» **Work task**:
Once the pictures are set aside, transcribe each line of the listing exactly.

BEGIN Source material

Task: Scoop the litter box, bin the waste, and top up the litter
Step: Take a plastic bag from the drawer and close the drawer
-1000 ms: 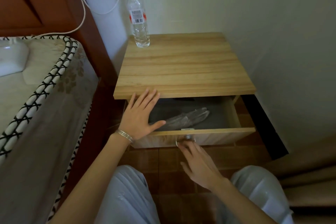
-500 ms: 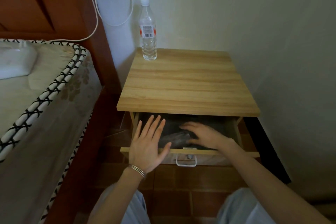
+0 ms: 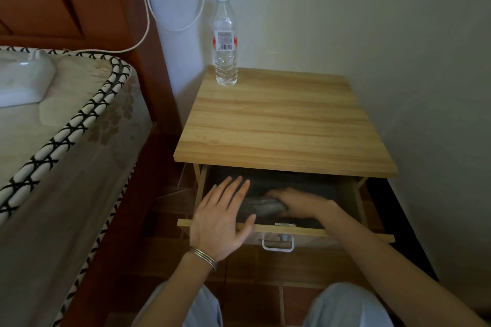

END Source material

» **Result**:
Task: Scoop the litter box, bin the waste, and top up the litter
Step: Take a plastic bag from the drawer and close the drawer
-1000 ms: 
-500 ms: 
+0 ms: 

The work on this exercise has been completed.